Task instructions: Nothing may differ between your reply and the listing that follows.

Recorded data:
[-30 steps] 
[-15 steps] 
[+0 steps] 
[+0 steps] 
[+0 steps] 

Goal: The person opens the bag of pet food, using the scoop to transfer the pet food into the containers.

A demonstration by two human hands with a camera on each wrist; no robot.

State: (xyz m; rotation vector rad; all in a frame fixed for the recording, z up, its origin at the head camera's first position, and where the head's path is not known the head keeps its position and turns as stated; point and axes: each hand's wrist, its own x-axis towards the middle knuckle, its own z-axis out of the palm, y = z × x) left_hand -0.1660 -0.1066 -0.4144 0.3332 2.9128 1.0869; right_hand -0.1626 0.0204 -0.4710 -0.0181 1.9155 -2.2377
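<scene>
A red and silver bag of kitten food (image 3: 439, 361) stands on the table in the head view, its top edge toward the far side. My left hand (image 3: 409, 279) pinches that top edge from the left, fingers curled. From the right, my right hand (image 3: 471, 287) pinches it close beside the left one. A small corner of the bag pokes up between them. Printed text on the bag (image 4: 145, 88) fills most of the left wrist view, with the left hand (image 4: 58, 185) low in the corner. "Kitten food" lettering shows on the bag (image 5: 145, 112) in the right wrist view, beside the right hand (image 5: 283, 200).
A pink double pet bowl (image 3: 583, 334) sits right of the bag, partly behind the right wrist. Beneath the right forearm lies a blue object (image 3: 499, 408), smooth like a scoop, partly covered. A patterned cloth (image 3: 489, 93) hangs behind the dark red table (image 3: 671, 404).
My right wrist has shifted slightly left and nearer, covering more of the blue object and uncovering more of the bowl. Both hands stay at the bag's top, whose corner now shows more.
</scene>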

Response box:
[-30 steps] 
[-15 steps] 
[+0 steps] 
[+0 steps] 
[+0 steps] 

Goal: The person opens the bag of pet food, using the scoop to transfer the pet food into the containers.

A demonstration by two human hands with a camera on each wrist; no robot.

State: (xyz m; rotation vector rad; all in a frame fixed for the recording, z up, its origin at the head camera's first position, and where the head's path is not known the head keeps its position and turns as stated; point and axes: each hand's wrist, its own x-axis towards the middle knuckle, its own z-axis out of the palm, y = z × x) left_hand -0.1660 -0.1066 -0.4144 0.3332 2.9128 1.0869; right_hand -0.1626 0.0204 -0.4710 -0.0181 1.9155 -2.2377
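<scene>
A red and silver bag of kitten food (image 3: 439, 361) stands on the table in the head view, its top edge toward the far side. My left hand (image 3: 409, 279) pinches that top edge from the left, fingers curled. From the right, my right hand (image 3: 471, 287) pinches it close beside the left one. A small corner of the bag pokes up between them. Printed text on the bag (image 4: 145, 88) fills most of the left wrist view, with the left hand (image 4: 58, 185) low in the corner. "Kitten food" lettering shows on the bag (image 5: 145, 112) in the right wrist view, beside the right hand (image 5: 283, 200).
A pink double pet bowl (image 3: 583, 334) sits right of the bag, partly behind the right wrist. Beneath the right forearm lies a blue object (image 3: 499, 408), smooth like a scoop, partly covered. A patterned cloth (image 3: 489, 93) hangs behind the dark red table (image 3: 671, 404).
My right wrist has shifted slightly left and nearer, covering more of the blue object and uncovering more of the bowl. Both hands stay at the bag's top, whose corner now shows more.
</scene>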

The output given here is complete.